Water conservation and drought awareness are cornerstones of the City’s comprehensive water-planning approach, drought or no drought. City staff monitors drought conditions and keeps up-to-date on snowpack, reservoir levels, and adverse water conditions. Should drought conditions significantly worsen, the City can invoke water restrictions for certain types of water use.

However, saving water is always in season in Santa Fe and part of our community ethics to ensure water is available to meet critical needs. Many of your neighbors and friends are already doing their part to deal with our exceptional drought situation. It is who we are, and we lead the region when it comes to our water-saving way of life.

With spring around the corner and no end in sight for our dry weather, now is the time to keep that water ethic going.

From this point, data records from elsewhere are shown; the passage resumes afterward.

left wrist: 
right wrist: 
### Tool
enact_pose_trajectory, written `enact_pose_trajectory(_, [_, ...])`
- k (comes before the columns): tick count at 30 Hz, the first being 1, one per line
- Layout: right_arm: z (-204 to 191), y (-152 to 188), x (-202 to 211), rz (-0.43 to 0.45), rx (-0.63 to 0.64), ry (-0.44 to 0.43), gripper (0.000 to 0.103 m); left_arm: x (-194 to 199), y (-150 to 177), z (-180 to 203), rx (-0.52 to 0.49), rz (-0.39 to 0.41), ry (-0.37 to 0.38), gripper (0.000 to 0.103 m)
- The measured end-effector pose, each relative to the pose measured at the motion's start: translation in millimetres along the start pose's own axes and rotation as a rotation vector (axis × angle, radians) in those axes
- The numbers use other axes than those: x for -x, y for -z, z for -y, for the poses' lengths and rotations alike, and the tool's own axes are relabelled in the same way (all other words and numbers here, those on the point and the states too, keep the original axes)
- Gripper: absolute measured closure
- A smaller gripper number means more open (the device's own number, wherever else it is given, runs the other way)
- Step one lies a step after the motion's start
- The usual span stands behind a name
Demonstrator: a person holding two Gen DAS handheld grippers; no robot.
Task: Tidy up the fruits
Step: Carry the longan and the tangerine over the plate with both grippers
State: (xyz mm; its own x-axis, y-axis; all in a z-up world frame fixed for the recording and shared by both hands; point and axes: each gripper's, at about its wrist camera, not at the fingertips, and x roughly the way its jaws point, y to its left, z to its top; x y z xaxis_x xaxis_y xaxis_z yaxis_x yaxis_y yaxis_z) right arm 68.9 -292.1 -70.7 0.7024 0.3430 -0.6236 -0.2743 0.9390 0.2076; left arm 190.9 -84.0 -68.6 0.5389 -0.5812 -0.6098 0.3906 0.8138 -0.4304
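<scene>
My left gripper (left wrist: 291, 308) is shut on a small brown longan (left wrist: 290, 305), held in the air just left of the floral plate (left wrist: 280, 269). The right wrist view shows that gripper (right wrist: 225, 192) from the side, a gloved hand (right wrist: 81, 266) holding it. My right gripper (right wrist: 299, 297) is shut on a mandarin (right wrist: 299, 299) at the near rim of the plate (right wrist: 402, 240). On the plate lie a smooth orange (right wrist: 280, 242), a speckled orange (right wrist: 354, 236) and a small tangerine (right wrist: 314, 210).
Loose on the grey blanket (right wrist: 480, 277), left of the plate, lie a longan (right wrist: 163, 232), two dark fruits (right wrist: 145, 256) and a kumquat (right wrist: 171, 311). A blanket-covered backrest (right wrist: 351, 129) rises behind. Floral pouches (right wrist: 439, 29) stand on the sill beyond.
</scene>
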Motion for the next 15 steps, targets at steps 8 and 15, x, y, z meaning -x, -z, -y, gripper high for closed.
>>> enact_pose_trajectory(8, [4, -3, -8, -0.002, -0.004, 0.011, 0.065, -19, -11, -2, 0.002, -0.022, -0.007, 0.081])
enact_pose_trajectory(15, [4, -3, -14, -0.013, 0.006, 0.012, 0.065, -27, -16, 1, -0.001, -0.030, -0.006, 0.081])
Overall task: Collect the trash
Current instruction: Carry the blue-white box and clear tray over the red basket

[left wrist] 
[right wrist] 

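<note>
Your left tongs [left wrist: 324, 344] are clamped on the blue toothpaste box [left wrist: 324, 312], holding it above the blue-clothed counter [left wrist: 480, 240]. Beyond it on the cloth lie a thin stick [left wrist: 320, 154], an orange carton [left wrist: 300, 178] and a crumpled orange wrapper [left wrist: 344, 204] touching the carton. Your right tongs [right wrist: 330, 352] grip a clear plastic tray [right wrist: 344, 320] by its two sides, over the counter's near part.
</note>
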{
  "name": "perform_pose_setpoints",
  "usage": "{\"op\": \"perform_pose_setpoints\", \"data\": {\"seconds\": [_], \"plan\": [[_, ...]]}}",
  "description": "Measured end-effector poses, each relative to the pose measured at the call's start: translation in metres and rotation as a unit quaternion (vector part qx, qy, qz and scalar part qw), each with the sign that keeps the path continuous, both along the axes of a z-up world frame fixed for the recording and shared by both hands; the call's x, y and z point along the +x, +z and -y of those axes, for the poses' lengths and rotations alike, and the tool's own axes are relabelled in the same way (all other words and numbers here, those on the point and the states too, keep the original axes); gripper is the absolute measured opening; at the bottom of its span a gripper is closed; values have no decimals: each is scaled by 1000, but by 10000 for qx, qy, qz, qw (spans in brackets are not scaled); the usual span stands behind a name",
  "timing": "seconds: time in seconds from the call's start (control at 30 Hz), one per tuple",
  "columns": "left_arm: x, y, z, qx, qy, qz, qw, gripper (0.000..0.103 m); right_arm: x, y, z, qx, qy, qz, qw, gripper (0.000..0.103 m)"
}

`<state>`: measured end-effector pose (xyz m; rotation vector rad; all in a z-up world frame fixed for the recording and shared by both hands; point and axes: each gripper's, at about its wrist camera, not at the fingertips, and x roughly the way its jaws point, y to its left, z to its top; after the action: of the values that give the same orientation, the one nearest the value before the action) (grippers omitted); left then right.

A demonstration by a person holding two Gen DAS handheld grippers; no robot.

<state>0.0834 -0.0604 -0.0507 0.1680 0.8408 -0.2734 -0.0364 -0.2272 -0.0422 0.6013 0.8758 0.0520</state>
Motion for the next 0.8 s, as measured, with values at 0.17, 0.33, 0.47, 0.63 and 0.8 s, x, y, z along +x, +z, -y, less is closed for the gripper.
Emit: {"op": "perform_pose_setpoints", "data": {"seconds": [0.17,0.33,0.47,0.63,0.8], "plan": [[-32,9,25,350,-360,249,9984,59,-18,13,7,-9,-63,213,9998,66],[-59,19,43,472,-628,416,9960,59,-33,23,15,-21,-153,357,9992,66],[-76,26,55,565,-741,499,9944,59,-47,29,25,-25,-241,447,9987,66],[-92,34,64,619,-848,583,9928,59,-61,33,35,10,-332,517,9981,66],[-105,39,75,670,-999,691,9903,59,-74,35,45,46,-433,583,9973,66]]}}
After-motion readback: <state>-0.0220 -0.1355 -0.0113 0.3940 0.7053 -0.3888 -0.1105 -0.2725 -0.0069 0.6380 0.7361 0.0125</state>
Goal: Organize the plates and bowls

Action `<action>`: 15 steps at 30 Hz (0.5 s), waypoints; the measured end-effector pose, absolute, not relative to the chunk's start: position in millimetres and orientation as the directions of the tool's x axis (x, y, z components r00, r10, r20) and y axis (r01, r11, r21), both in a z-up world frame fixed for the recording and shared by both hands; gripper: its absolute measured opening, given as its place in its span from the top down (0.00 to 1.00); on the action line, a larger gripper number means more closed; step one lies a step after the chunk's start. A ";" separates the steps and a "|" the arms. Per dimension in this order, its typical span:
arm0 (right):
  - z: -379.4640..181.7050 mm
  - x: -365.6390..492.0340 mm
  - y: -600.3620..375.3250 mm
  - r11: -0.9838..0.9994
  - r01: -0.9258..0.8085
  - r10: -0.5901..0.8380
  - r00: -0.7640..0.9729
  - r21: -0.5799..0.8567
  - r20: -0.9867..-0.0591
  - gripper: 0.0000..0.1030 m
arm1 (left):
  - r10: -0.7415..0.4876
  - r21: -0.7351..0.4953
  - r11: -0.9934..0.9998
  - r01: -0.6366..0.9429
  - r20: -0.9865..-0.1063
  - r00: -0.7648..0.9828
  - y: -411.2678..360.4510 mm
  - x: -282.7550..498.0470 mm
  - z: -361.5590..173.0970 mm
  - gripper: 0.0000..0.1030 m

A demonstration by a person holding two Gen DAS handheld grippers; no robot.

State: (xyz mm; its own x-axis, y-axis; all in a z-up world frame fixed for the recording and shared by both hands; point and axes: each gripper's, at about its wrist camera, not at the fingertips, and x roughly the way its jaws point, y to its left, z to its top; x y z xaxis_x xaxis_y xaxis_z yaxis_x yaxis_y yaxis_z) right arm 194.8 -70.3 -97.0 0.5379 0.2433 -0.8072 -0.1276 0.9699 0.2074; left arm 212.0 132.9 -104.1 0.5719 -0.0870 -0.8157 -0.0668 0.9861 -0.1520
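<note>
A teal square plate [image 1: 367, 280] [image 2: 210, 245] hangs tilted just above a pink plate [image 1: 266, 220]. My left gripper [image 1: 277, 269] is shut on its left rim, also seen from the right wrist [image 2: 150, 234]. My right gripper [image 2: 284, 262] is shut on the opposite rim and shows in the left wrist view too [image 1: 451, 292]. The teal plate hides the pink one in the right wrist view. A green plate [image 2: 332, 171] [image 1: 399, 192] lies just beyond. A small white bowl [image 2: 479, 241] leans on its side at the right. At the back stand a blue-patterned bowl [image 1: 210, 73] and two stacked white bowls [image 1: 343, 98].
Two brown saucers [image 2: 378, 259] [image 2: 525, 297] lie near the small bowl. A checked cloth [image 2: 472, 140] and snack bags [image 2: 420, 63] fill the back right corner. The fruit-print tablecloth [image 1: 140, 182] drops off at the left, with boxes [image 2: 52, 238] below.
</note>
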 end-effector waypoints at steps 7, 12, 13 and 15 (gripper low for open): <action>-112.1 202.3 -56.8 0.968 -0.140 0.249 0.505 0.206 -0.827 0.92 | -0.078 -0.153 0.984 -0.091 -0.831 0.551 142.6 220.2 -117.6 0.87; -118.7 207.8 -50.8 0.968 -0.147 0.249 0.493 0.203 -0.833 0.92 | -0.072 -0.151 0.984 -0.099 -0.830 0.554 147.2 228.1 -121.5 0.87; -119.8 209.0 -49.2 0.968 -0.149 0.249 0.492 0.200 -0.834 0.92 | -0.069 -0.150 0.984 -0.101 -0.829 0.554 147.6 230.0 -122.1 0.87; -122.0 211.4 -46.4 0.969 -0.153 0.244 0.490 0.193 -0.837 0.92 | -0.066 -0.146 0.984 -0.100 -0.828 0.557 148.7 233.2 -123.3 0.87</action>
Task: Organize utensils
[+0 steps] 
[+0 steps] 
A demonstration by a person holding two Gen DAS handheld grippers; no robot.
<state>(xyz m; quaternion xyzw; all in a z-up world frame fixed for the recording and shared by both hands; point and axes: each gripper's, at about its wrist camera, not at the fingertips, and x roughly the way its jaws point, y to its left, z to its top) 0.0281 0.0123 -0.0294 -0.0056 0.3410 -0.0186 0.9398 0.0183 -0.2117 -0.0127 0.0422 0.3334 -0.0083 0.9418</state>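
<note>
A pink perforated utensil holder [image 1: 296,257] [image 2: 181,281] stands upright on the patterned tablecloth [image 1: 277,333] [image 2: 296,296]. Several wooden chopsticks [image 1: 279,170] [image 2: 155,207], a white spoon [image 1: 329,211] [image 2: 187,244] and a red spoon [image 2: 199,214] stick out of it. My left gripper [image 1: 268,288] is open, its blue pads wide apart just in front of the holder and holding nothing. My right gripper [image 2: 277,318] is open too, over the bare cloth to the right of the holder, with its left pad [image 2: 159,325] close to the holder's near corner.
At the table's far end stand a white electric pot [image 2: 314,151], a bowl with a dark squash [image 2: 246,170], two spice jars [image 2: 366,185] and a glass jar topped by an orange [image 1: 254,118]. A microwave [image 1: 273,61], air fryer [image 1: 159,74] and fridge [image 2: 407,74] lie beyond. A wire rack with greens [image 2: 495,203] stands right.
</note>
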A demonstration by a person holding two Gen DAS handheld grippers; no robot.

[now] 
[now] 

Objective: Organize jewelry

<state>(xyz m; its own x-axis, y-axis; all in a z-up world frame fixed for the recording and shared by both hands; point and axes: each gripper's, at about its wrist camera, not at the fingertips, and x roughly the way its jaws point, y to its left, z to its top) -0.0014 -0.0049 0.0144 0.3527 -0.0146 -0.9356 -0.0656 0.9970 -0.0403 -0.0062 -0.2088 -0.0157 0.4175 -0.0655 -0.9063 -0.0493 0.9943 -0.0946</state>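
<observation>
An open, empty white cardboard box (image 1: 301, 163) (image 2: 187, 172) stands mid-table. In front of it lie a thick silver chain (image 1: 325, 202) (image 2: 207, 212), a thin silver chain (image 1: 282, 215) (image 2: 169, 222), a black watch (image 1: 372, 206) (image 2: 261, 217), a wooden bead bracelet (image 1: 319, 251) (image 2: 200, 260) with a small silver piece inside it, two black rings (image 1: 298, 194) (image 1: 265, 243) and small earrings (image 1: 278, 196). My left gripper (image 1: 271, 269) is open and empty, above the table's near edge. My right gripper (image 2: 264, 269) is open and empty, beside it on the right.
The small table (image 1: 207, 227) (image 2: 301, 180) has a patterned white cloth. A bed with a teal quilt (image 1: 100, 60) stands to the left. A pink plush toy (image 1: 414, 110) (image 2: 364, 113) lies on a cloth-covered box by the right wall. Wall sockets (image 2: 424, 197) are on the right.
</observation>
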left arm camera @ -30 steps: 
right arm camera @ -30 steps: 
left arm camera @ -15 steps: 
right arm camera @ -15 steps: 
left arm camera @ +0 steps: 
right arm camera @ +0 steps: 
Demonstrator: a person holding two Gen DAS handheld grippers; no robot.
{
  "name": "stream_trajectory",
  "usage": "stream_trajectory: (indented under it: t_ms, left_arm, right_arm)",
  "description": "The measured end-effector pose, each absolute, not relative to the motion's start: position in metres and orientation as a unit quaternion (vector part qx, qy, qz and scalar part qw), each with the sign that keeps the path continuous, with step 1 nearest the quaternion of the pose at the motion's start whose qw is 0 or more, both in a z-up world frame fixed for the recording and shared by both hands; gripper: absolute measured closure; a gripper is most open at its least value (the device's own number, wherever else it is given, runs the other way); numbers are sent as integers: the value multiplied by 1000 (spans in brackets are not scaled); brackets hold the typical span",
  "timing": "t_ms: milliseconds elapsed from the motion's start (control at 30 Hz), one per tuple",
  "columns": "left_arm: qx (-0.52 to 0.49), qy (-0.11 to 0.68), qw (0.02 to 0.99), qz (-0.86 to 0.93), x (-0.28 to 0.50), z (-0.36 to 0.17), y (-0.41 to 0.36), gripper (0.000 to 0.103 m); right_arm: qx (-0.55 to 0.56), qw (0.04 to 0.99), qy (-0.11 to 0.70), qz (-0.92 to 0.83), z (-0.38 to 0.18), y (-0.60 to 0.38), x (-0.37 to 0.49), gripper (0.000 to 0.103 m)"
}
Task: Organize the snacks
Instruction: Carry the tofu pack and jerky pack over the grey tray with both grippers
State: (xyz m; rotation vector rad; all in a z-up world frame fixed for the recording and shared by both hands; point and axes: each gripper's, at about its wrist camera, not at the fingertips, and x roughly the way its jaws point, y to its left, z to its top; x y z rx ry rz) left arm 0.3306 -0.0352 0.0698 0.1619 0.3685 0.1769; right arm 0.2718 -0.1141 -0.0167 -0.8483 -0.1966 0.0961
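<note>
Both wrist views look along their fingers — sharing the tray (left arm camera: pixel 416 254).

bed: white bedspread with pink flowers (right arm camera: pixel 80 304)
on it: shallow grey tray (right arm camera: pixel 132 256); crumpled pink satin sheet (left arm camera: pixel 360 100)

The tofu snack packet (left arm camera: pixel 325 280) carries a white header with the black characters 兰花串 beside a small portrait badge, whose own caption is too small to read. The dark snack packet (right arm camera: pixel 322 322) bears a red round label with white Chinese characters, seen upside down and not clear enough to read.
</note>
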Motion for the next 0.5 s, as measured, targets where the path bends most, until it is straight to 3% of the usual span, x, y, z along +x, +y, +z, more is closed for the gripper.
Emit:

Now is the time to sign up for EyeOnWater and join the thousands of your fellow citizens who have already done so. You can see how much water you are using and compare it to how much you used last month or last year. We can set water-saving goals or friendly challenges with our families and neighbors to see how low we can go using water beyond the current 59 gallons per person per day.

Outdoor irrigation is our biggest water use. Now is the time to get a rain barrel or cistern to capture water or invest in greywater re-use and save money with our rebate program. Now is the time to install or upgrade rain and soil sensors and water-irrigation controllers. We have rebates for all of these. Now is the time to visit savewatersantafe.com for tips and tools on how to fix leaks, maintain or install irrigation systems, select drought-resistant trees and flowers, follow the drought monitor, and learn all about what we are doing now, the plans that are in place and plans in development. There are also helpful apps like the Water Calculator that shows which water uses in your home are efficient and offers tips on saving water and energy, and a virtual home tool to help you identify potential savings.

We would also like to hear how you are saving water by sharing and posting your stories on our social media channels @savewatersantafe #savewaterfantafe.

Conserving water is the most direct way to make certain it’s available in the future. Santa Fe’s low water use reflects the conscientious approach our community takes so seriously. We always need your help to help us help you save water.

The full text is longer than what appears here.